What the exercise asks:
Among the entries below, extract exactly the lines that run from the one with "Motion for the" through the one with "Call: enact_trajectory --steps", both ends included.
===== Recorded information
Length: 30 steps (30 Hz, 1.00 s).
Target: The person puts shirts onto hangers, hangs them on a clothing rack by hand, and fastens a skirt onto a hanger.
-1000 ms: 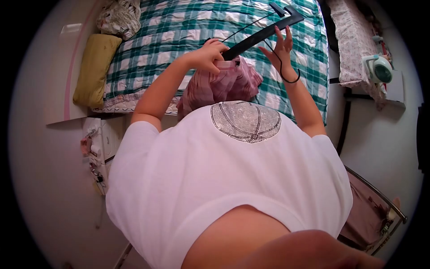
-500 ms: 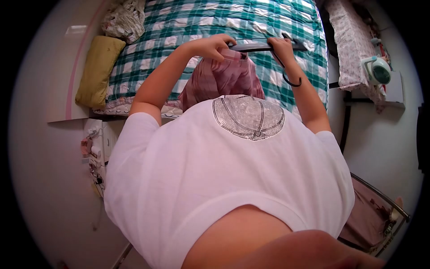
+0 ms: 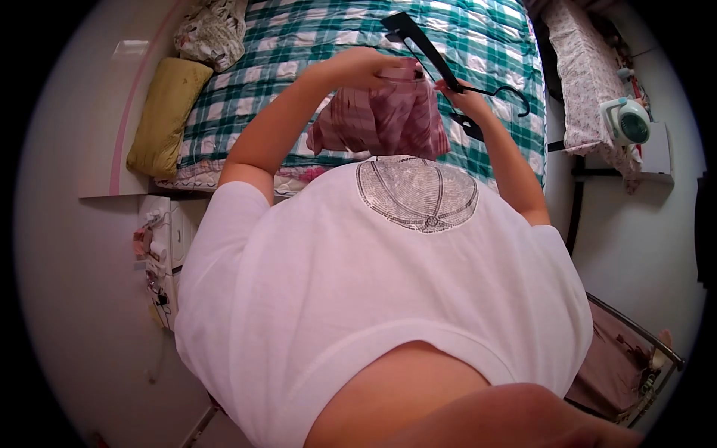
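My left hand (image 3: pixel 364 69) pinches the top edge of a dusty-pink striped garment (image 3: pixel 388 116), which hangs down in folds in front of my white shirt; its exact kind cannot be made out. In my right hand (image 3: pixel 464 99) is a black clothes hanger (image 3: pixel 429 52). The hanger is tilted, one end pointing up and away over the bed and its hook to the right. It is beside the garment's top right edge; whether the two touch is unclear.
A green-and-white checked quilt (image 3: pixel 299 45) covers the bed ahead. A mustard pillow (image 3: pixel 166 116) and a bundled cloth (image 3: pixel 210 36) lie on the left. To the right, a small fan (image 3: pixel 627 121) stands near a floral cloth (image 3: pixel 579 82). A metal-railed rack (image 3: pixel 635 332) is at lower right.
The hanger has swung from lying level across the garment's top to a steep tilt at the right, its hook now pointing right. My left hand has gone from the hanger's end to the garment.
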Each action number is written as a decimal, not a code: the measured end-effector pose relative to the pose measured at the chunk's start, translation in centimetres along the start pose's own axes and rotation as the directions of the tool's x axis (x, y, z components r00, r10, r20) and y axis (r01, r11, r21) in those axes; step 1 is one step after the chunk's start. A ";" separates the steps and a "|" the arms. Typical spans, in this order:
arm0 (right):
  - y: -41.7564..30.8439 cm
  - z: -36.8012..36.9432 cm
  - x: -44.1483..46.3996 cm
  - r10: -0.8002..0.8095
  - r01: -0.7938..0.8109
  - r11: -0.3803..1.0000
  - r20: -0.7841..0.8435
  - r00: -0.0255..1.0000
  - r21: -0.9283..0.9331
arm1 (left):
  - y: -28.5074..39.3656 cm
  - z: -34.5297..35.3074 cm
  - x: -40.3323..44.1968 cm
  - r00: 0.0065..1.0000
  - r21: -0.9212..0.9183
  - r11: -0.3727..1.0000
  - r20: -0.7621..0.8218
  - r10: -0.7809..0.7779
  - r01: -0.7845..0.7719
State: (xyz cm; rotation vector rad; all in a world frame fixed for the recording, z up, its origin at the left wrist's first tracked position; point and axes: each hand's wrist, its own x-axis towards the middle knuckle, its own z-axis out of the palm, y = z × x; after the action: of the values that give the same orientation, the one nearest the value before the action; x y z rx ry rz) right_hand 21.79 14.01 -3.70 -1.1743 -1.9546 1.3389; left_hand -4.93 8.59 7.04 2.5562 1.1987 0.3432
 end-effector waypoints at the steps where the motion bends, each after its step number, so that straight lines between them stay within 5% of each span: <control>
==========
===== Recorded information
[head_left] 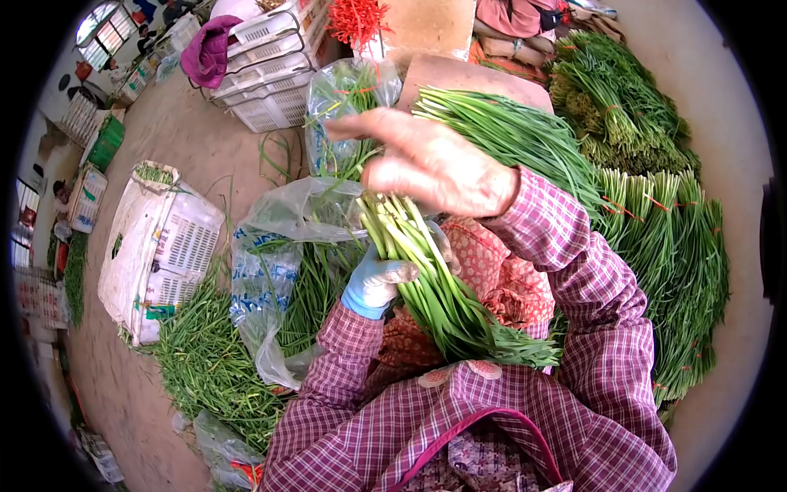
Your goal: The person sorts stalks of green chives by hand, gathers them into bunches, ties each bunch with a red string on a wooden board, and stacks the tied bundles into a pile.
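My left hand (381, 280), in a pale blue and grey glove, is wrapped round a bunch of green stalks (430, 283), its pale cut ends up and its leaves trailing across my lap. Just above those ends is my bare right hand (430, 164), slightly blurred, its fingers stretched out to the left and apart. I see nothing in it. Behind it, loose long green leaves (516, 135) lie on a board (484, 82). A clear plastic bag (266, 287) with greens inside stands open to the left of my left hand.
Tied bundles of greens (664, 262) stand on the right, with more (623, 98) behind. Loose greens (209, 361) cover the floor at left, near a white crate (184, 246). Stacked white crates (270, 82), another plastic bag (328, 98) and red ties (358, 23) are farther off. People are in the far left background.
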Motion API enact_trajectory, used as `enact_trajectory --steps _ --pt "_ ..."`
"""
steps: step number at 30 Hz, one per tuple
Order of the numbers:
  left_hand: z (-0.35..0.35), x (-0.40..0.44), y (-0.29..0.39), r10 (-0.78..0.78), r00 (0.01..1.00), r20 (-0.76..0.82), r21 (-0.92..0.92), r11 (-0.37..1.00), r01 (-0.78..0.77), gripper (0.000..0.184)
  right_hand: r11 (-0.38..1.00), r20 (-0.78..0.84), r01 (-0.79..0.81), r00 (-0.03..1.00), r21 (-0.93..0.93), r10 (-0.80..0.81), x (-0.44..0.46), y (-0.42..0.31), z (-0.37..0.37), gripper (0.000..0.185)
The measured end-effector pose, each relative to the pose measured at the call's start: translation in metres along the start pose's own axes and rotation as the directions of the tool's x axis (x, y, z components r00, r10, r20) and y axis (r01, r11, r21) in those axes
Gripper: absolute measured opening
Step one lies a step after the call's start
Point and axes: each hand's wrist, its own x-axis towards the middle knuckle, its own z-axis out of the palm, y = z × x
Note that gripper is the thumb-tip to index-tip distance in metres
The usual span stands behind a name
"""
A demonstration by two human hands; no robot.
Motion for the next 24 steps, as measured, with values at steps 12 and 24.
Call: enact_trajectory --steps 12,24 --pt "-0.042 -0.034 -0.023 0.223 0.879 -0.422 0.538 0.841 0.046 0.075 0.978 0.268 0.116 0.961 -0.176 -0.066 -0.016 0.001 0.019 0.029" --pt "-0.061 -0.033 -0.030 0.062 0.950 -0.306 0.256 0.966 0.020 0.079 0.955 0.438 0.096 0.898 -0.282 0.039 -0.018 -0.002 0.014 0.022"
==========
Solution to this problem:
Motion for the next 24 steps, as measured, with values at steps 12 and 24.
Call: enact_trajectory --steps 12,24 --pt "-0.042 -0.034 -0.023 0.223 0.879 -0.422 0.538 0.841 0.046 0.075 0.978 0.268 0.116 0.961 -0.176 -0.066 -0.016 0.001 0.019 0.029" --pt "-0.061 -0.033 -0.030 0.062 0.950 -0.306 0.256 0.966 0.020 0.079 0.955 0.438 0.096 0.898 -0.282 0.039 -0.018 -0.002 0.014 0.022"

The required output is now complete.